Oh the rising of the sun, and the running of the deer;
The playing of the merry organ, sweet singing in the choir!
I first heard this song on an old rerun of "Rick Steve's European Christmas," playing in the background while viewers were treated to some b-roll of the British countryside in winter. Suddenly I had a favorite Christmas song...well, alongside O Come, O Come, Emmanuel, O Little Town of Bethlehem, Let All Mortal Flesh Keep Silence, and all my other favorites....but that one in particular holds a special place in my heart.
I think it's because of how it incorporates this beautiful, timeless nature imagery. Can you just picture two stags bounding across the frosty field; early Celtic and Anglo-Saxon converts to Christianity decorating their homes and places of worship with holly and ivy, carrying some of their cherished traditions into their new faith, gathering to sing songs together to bring light and warmth to the chilly dark days...
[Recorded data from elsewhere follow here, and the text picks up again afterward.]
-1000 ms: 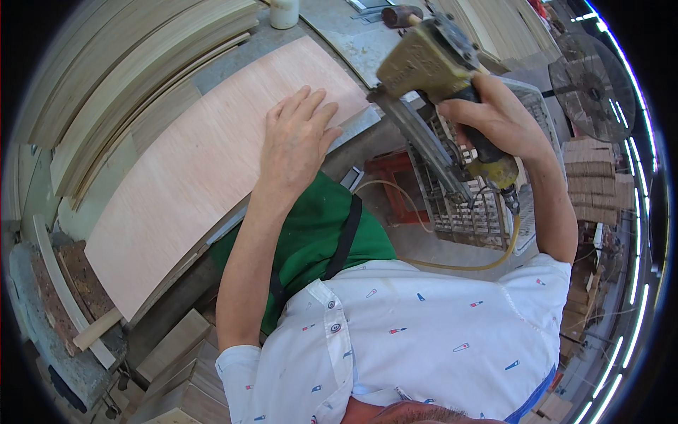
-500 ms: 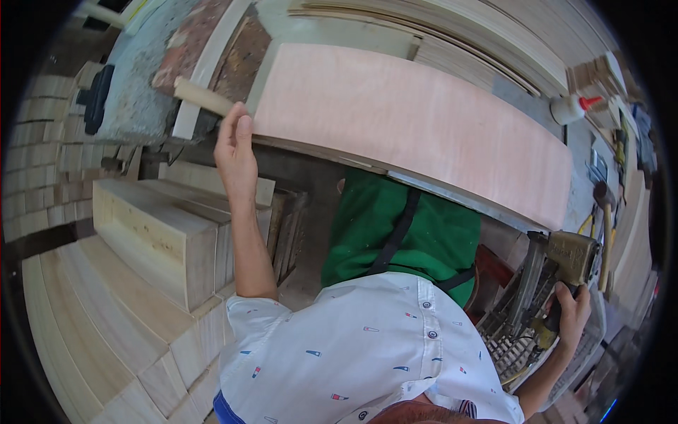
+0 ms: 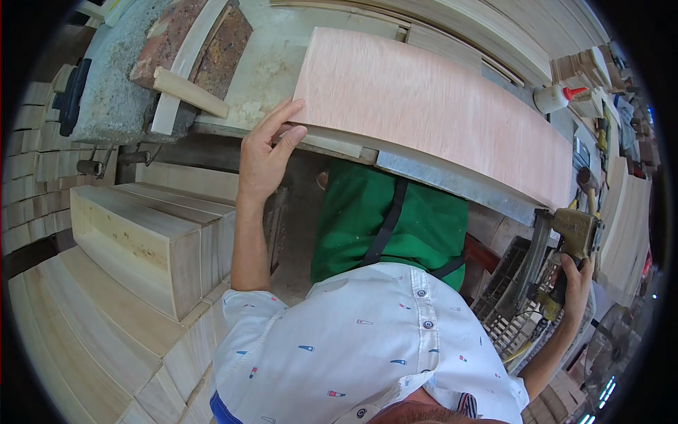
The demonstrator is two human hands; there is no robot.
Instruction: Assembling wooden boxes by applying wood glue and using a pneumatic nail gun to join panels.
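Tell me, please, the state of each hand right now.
Left hand: open, at the near left corner of the pinkish panel.
Right hand: closed, holding the nail gun.

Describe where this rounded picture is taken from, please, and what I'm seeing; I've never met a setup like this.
It comes from a wide fisheye camera on the person's head, looking down, which is why straight edges bend. No robot here, just two bare hands. The left hand touches the left end of a pale pink board on the workbench. The right hand holds what looks like a nail gun by the board's right end. A white bottle with a red tip is beyond the board.
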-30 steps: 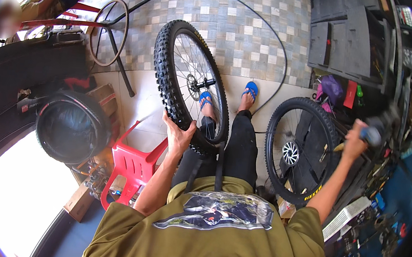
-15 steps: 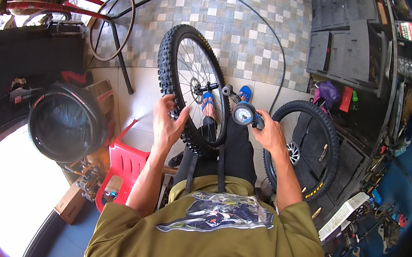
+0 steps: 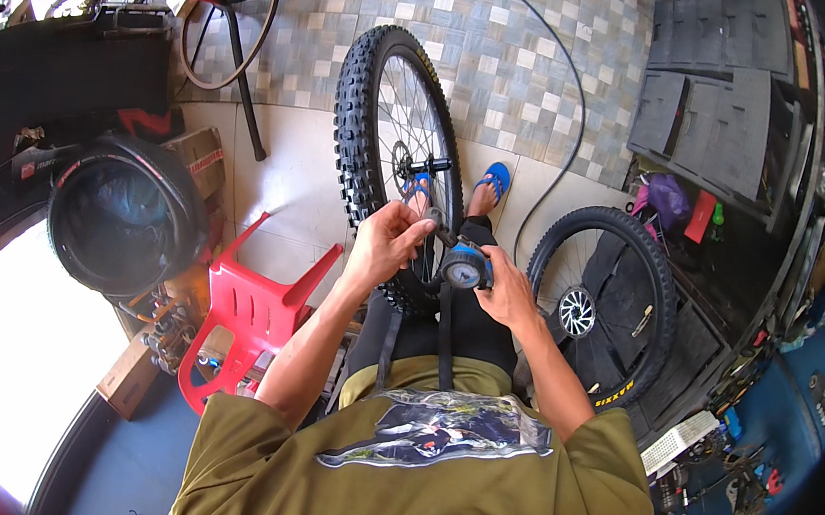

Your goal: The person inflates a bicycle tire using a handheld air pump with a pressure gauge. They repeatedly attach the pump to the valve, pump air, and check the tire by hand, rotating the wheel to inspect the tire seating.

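Observation:
A bicycle wheel with a black knobby tyre stands upright before my legs, its spokes and hub facing right. My right hand is closed round a blue and black tyre inflator with a round dial gauge, held just right of the tyre's near part. My left hand is pinched at the dark end piece of the inflator's short hose, over the wheel's near right side. The fingertips hide part of that end piece, and whether it touches the valve cannot be seen.
A second wheel leans at the right by dark panels. At the left are a red plastic chair, stacked tyres and a bare rim near a black stand. A black air hose curves over the tiled floor. Tools lie at lower right.
My left hand has moved right from beside the tyre and closed on the hose end. The inflator has come down and left in my right hand. The view has shifted slightly.

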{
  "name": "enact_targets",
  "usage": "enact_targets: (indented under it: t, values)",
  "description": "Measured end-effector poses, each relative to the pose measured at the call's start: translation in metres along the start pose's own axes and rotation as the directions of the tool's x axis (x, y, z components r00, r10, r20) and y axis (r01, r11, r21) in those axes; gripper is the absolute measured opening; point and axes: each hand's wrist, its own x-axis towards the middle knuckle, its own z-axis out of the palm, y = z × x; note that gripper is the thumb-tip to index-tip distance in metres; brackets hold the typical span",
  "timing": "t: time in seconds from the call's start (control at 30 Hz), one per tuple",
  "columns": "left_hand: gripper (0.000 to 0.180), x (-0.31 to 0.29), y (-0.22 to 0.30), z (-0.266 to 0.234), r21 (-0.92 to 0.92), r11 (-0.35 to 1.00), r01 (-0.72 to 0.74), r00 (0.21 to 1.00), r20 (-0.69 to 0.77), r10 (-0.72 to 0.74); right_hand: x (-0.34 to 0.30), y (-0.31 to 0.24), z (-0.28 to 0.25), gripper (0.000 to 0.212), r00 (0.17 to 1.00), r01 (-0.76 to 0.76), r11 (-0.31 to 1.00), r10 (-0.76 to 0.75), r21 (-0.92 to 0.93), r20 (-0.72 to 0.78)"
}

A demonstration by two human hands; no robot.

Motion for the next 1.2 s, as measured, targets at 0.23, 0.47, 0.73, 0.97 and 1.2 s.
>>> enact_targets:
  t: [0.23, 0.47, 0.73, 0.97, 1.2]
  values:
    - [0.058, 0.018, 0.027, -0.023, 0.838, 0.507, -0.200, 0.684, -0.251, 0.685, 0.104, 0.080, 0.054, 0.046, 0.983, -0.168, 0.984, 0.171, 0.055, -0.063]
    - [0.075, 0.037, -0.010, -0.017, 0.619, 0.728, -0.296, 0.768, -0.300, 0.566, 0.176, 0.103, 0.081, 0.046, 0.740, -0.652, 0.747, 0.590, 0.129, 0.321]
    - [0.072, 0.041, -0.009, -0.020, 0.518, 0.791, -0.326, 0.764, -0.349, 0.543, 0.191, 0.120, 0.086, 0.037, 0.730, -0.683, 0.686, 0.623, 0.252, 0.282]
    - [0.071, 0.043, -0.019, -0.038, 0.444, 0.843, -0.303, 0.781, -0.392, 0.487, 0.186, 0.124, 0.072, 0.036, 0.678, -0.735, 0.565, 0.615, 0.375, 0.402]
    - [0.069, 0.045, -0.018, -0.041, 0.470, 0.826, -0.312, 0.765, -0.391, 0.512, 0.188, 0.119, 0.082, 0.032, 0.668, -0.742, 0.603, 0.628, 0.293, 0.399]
One of the things I love about the interplay between culture and religion is how various cultures have made Christianity their own, based on their environment, their traditions, and their heritage. In Mexico, Christmas Eve wouldn't be complete without the Mass of the Rooster, a tradition born with Mexico's colonization by Spain but which contains elements from indigenous celebrations for the god Huitzilopochtli, which included fireworks, plays, food and dancing. In parts of southern India, Christians light their rooftops and the walls of their homes with small clay lamps, just as the Hindus do during the Diwali festival. In parts of Greece, Christmas celebrations include tales of demonic and other supernatural beings, who roam about during the Twelve Days of Christmas- these goblins are supposedly the descendants the Greek god Pan, or Satyrs. In a part of southern Italy called Molise, Christians celebrate Ndocciata, a torchlit festival that predates the Christian and Roman eras, originating with the Samnite tribes, who used torches as a source of light during the strategic tribal shifts that occurred at night.
Here in America, especially in New England, many of our Christmas traditions come from Northern Europe, especially our evergreens. The ancient peoples of the Celtic, Scandinavian, and Germanic worlds incorporated evergreens into their own religious practices, and many of these traditions carried over into Christianity and became mainstream.
This Sunday, we’ll be hearing a little more about the ways that evergreens have been incorporated into Christmas during our Festival of the Greens service. We also will get to hear the Chancel Choir performing the Bach Cantata 61, with a string sextet, and hear music that our Youth Choir and Carolers have been working on since the summer! We’ll sing, learn, worship, and welcome Advent and the beginning of the Christian year together!